Pour sortir du bois, un quatre pages est rédigé pour présenter un mini 18e du mois et lancer la souscription. Chacun des signataires du manifeste avait donné au moins 50 francs pour financer ce numéro zéro. Pour la réalisation de la maquette, nous avions opté pour un format atypique et le noir et blanc (moins cher et esthétique). En novembre 1994 était lancé le numéro 1, qui faisait seize pages et qui titrait sur le plan de protection du site de Montmartre.
Mais que sont devenus les trois fondateurs ? Jean-Yves, très handicapé par des problèmes respiratoires, dut quitter son 18e quatre ans après le lancement de son « bébé » pour vivre dans les Alpes-de-Haute-Provence où il a milité jusqu’à son décès en 2004, à seulement 58 ans. En mai 2013, Noël Monier est décédé d’un cancer à l’âge de 79 ans. Jusqu’à son dernier souffle, il a écrit pour Le 18e du mois, notamment pour cette rubrique histoire qu’il a animée au fil des 200 numéros. Quelques mois plus tard, sa compagne Marie-Pierre Larrivé était également emportée par la même maladie, à l’âge de 72 ans.

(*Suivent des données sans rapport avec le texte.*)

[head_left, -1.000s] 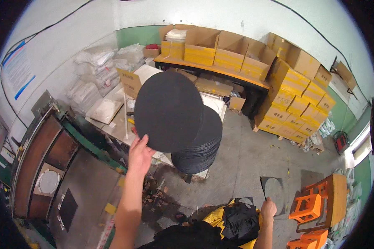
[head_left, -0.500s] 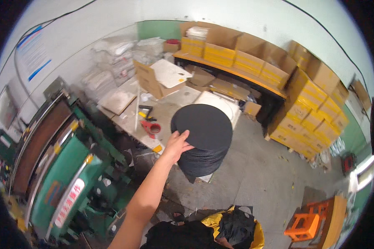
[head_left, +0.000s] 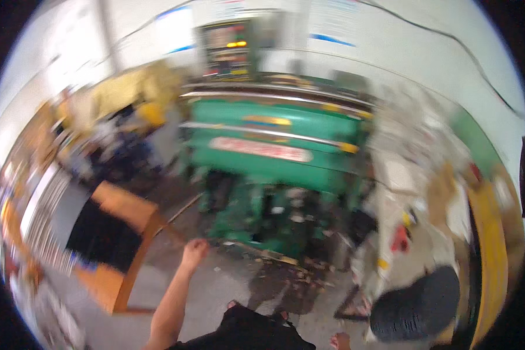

À ce moment-là, le journal a un peu vacillé car Noël et Marie-Pierre portaient le journal depuis tant d’années. Mais la continuité fut assurée par plusieurs bénévoles emmenés par la rédactrice en chef Nadia Djabali, digne héritière des fondateurs, qui fut également emportée par le cancer en 2020, quelques jours avant l’arrivée du Covid.